Alors quel rôle pour les chrétiens face à ce risque d’Armageddon nucléaire ? L’Église de France doit-elle s’abstenir de participer à ce débat ? Doit-on remiser l’épée au fourreau et tendre la joue ? Tout d’abord, et contrairement à ce qui a été écrit dans la tribune publiée le 13 mars, la Conférence des évêques de France a actualisé sa pensée sur ce sujet en 2018-2019 avec des travaux approfondis auxquels j’ai personnellement participé, associant notamment Pax Christi et Justice et Paix, et qui tenaient déjà compte d’un net durcissement des tensions internationales. La CEF ne cesse depuis lors d’être tenue informée et de dialoguer au meilleur niveau de cette question plus que jamais complexe et sensible.

Mon constat à l’époque, comme aujourd’hui, est que certes le désarmement est le but ultime et souhaitable, mais que, en l’état actuel des choses, renoncer à la dissuasion ne serait d’aucun effet, si ce n’est celui d’affaiblir notre propre sécurité collective.

Le nucléaire immoral ?

Bien entendu, il serait tellement facile de rejoindre la pensée « mainstream » autour du désarmement nucléaire avec le Traité sur l’interdiction des armes nucléaires (Tian). Et ainsi se donner bonne conscience à bon prix : le nucléaire, c’est immoral. Et ensuite ? Proposer que la France soit le bon élève en renonçant à l’arme en espérant que cela fasse école ? Nos démocraties sont spontanément sensibles aux sirènes du désarmement : moins d’argent pour la bombe, plus d’argent pour les hôpitaux. Or, remarquons que Moscou ne s’est jamais privé de bombarder les hôpitaux syriens ou ukrainiens…

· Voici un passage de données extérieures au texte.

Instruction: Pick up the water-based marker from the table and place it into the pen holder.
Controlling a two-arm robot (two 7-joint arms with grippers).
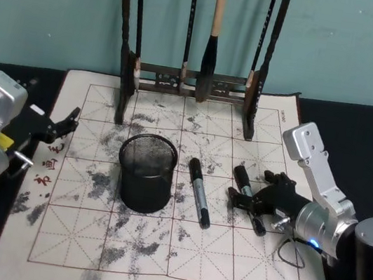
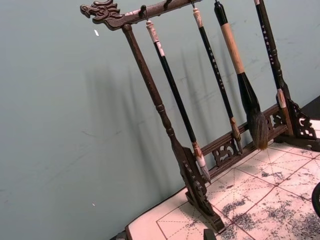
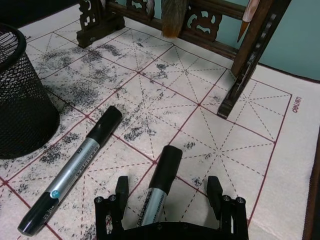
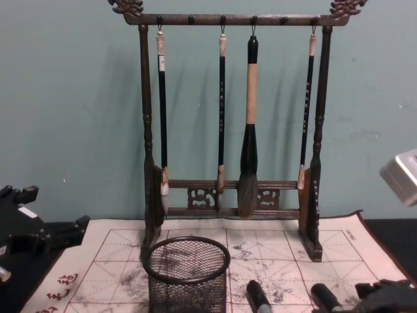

Soyons conscients de la gravité de la période. Comment ne pas mentionner dans un texte sur le nucléaire militaire les États qui affichent ouvertement des ambitions de conquête et de menaces ? Mais il est vrai qu’il est beaucoup plus aisé de manifester devant Balard (siège du ministère des armées) que d’aller protester à Moscou, à Téhéran ou à Pyongyang, qui se moquent bien de leur opinion publique. Faudrait-il ne laisser l’arme nucléaire qu’aux seuls États totalitaires ?

Il ne s’agit pas pour autant de baisser les bras. Bien au contraire, il s’agit de poursuivre ou plutôt d’essayer de reprendre les discussions sur la limitation des armes, de remettre en place des mécanismes de contrôle. À cet égard, les Églises ont un rôle de facilitation à jouer. Mais en restant réalistes et fermes face à ceux qui, eux, « jouent » avec la bombe. Ne nous trompons pas de combat : aujourd’hui et demain aussi, l’honnêteté est de reconnaître que – malgré sa dimension amorale – la dissuasion a permis de limiter le risque de guerre totale, y compris en Europe, comme l’illustre actuellement la guerre d’agression conduite par la Russie contre l’Ukraine.